_Problem:_
A word-for-word reproduction of the data below is needed, with no pictures in it.
-=-=-
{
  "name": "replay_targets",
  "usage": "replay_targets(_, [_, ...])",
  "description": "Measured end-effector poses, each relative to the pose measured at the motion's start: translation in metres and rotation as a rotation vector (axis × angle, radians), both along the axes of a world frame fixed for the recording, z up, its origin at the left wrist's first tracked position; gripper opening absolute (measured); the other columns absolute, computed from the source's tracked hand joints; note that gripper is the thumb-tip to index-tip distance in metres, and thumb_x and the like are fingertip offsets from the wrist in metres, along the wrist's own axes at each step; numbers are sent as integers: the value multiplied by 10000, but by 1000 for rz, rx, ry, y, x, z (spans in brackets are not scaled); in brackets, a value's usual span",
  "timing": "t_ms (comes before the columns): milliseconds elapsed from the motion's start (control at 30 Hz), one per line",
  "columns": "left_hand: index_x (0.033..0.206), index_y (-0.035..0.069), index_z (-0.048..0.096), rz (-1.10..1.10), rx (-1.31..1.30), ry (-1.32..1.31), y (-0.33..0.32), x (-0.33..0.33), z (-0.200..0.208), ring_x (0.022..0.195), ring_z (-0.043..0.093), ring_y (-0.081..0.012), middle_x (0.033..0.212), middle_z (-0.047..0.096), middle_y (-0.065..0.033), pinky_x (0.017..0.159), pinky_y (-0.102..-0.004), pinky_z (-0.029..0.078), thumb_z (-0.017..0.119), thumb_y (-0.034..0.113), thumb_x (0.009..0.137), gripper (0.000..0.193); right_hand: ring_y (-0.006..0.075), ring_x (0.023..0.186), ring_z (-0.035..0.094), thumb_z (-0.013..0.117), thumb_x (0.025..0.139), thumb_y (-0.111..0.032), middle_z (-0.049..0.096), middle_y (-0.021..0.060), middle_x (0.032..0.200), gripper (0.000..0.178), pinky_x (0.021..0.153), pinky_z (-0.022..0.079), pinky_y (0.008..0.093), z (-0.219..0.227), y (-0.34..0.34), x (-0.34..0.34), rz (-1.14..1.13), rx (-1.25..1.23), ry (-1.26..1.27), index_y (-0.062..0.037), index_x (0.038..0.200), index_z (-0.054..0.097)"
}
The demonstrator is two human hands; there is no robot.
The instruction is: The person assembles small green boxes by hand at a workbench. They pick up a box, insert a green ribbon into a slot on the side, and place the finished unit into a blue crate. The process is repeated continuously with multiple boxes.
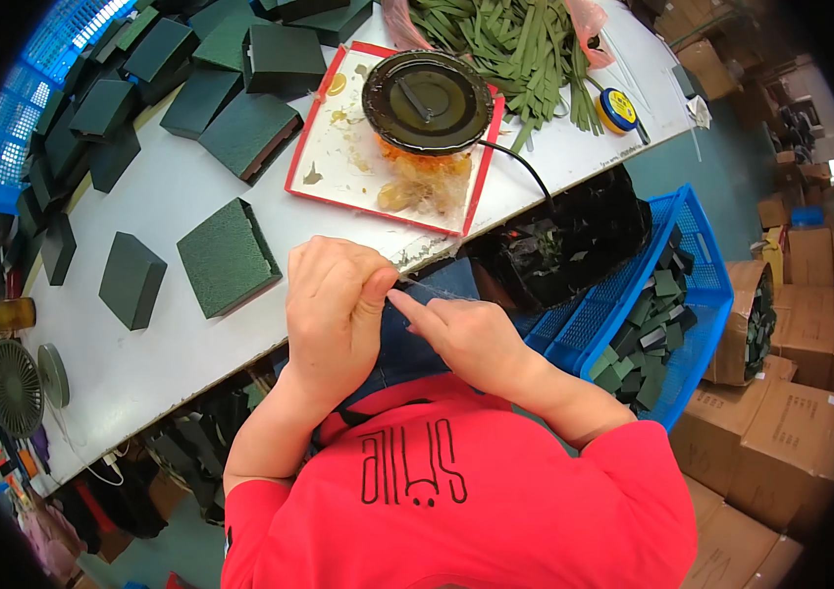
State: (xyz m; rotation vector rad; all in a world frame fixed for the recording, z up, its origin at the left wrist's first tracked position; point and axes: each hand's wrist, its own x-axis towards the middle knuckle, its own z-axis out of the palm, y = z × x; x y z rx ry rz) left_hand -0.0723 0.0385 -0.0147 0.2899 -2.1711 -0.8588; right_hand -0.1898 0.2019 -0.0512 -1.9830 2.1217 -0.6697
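Observation:
My left hand (pixel 334 299) is closed, thumb pressed against the curled fingers, at the table's front edge. Close beside it, my right hand (pixel 466 334) has its index finger and thumb brought together toward the left thumb. Thin whitish strands show near the fingertips; whatever else the fingers hold is hidden or too small to make out. Beyond the hands, a round dark pan (pixel 456 113) with a small dark stick in it stands over a white board with a red rim (pixel 314 182). Stringy amber residue (pixel 427 187) lies on the board. A green textured box (pixel 228 257) sits left of my hands.
Several dark green boxes (pixel 132 280) cover the white table's (pixel 93 363) left and far parts. Green strips (pixel 505 49) lie at the back, near a yellow-and-blue tape measure (pixel 618 110). A black cable (pixel 525 162) crosses the edge. Right are a black-lined bin (pixel 574 245), blue crate (pixel 711 265) and cartons (pixel 790 422).

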Motion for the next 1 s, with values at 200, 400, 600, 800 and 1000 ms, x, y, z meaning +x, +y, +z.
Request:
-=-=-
_Final answer:_
{
  "name": "replay_targets",
  "usage": "replay_targets(_, [_, ...])",
  "description": "Measured end-effector poses, each relative to the pose measured at the motion's start: translation in metres and rotation as a rotation vector (axis × angle, radians), both along the axes of a world frame fixed for the recording, z up, its origin at the left wrist's first tracked position; gripper opening absolute (measured); the other columns absolute, computed from the source's tracked hand joints; note that gripper is the thumb-tip to index-tip distance in metres, and thumb_x and the like are fingertip offsets from the wrist in metres, along the wrist's own axes at each step; numbers are sent as integers: the value multiplied by 10000, but by 1000 for rz, rx, ry, y, x, z (spans in brackets are not scaled); in brackets, a value's usual span",
  "timing": "t_ms (comes before the columns): milliseconds elapsed from the motion's start (control at 30 Hz), one per line",
  "columns": "left_hand: index_x (0.033..0.206), index_y (-0.035..0.069), index_z (-0.048..0.096), rz (-1.10..1.10), rx (-1.31..1.30), ry (-1.32..1.31), y (-0.33..0.32), x (-0.33..0.33), z (-0.200..0.208), ring_x (0.022..0.195), ring_z (-0.043..0.093), ring_y (-0.081..0.012), middle_x (0.033..0.212), middle_z (-0.047..0.096), middle_y (-0.065..0.033), pinky_x (0.017..0.159), pinky_y (-0.102..-0.004), pinky_z (-0.029..0.078), thumb_z (-0.017..0.119), thumb_y (-0.034..0.113), thumb_x (0.009..0.137), gripper (0.000..0.193); right_hand: ring_y (-0.006..0.075), ring_x (0.023..0.186), ring_z (-0.035..0.094), thumb_z (-0.013..0.117), thumb_x (0.025..0.139), thumb_y (-0.111..0.032), middle_z (-0.049..0.096), middle_y (-0.021..0.060), middle_x (0.032..0.200), gripper (0.000..0.178), pinky_x (0.021..0.153), pinky_z (-0.022..0.079), pinky_y (0.008..0.093), z (-0.219..0.227), y (-0.34..0.34), x (-0.34..0.34), rz (-1.14..1.13), rx (-1.25..1.23), ry (-1.26..1.27), index_y (-0.062..0.037), index_x (0.038..0.200), index_z (-0.054..0.097)"
}
The demonstrator is two human hands; there is no robot.
The instruction is: The person assembles small green boxes by hand at a workbench. They pick up a box, insert a green ribbon into a slot on the side, and place the finished unit into a blue crate. The process is repeated continuously with multiple boxes.
State: (xyz m; rotation vector rad; all in a world frame fixed for the recording, z up, its origin at the left wrist's first tracked position; point and axes: each hand's wrist, its own x-axis towards the middle knuckle, its own z-axis out of the palm, y = z × x; x y z rx ry rz) left_hand -0.0723 0.0385 -0.0147 0.2899 -2.1711 -0.8588; right_hand -0.1898 0.2019 -0.0512 -1.9830 2.1217 -0.6697
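Observation:
My left hand (pixel 334 299) is closed, thumb pressed against the curled fingers, at the table's front edge. Close beside it, my right hand (pixel 466 334) has its index finger and thumb brought together toward the left thumb. Thin whitish strands show near the fingertips; whatever else the fingers hold is hidden or too small to make out. Beyond the hands, a round dark pan (pixel 456 113) with a small dark stick in it stands over a white board with a red rim (pixel 314 182). Stringy amber residue (pixel 427 187) lies on the board. A green textured box (pixel 228 257) sits left of my hands.
Several dark green boxes (pixel 132 280) cover the white table's (pixel 93 363) left and far parts. Green strips (pixel 505 49) lie at the back, near a yellow-and-blue tape measure (pixel 618 110). A black cable (pixel 525 162) crosses the edge. Right are a black-lined bin (pixel 574 245), blue crate (pixel 711 265) and cartons (pixel 790 422).
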
Motion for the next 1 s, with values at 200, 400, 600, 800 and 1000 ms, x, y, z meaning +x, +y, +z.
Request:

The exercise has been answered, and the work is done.